Problem:
Please say how many lines in the records below contain the word "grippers". Give the number and nothing more.

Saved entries
==================================================

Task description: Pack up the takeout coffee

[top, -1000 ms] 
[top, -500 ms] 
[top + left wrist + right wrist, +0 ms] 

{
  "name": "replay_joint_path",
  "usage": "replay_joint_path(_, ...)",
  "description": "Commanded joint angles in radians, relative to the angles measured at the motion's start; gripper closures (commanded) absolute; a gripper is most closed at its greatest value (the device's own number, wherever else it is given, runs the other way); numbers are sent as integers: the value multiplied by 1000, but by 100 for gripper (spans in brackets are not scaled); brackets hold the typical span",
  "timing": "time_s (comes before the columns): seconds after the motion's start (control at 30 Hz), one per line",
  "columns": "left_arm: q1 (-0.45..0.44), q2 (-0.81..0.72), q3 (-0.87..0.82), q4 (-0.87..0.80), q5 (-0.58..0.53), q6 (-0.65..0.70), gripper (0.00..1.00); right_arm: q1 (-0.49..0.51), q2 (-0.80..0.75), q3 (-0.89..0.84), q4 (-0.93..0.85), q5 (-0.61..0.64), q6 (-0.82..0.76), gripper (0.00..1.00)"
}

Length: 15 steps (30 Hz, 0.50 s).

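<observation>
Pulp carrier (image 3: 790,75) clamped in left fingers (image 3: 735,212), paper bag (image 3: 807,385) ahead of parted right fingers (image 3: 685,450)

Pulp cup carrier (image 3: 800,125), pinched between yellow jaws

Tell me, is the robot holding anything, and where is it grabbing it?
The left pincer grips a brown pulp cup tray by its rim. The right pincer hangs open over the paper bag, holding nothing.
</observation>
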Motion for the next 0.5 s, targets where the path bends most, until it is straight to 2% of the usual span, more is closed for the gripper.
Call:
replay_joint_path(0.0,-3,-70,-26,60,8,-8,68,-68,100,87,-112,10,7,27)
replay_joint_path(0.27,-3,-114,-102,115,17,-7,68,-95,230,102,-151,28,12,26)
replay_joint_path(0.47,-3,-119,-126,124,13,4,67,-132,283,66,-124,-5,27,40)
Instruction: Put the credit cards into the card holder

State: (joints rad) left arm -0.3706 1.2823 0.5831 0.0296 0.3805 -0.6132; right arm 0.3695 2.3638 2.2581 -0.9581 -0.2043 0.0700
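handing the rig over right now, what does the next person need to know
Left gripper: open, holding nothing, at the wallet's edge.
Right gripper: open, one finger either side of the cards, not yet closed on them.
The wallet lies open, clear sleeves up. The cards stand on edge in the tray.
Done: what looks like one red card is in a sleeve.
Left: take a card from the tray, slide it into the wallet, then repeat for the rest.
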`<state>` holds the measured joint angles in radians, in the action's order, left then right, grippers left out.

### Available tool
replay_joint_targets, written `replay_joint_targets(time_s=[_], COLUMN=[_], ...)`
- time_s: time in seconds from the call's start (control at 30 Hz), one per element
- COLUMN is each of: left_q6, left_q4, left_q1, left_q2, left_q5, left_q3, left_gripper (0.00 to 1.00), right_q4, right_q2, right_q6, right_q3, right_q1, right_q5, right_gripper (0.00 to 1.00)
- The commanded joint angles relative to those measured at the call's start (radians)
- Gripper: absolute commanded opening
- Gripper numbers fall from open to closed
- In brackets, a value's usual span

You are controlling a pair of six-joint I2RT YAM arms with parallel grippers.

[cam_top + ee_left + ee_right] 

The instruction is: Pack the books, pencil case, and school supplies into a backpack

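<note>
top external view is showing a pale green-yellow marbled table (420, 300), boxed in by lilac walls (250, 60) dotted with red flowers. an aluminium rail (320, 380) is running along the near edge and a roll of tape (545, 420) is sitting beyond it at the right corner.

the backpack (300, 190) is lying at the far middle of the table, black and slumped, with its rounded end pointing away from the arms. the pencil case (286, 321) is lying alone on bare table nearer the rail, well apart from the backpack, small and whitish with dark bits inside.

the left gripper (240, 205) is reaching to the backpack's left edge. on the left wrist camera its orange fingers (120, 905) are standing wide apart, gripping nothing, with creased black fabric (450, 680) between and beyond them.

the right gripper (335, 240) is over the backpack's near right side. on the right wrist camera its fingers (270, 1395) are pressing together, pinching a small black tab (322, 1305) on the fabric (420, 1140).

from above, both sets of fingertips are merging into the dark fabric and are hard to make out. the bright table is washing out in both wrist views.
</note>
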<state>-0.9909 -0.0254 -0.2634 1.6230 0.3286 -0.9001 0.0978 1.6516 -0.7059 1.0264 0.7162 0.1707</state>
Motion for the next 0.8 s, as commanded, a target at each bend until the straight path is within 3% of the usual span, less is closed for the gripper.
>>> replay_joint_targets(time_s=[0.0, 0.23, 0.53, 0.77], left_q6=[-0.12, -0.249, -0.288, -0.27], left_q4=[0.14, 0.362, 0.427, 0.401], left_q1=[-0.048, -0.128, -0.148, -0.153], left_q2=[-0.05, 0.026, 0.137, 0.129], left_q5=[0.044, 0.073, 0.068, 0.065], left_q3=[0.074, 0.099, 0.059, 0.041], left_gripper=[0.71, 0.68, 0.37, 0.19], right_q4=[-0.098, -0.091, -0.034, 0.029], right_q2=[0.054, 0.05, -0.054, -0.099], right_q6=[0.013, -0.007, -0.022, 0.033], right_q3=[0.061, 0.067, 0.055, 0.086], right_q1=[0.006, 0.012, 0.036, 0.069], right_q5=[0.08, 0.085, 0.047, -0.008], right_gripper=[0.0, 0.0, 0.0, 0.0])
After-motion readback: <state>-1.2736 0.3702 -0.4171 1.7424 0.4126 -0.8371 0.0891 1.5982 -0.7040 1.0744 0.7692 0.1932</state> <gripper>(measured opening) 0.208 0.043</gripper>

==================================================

Answer to the exercise:
2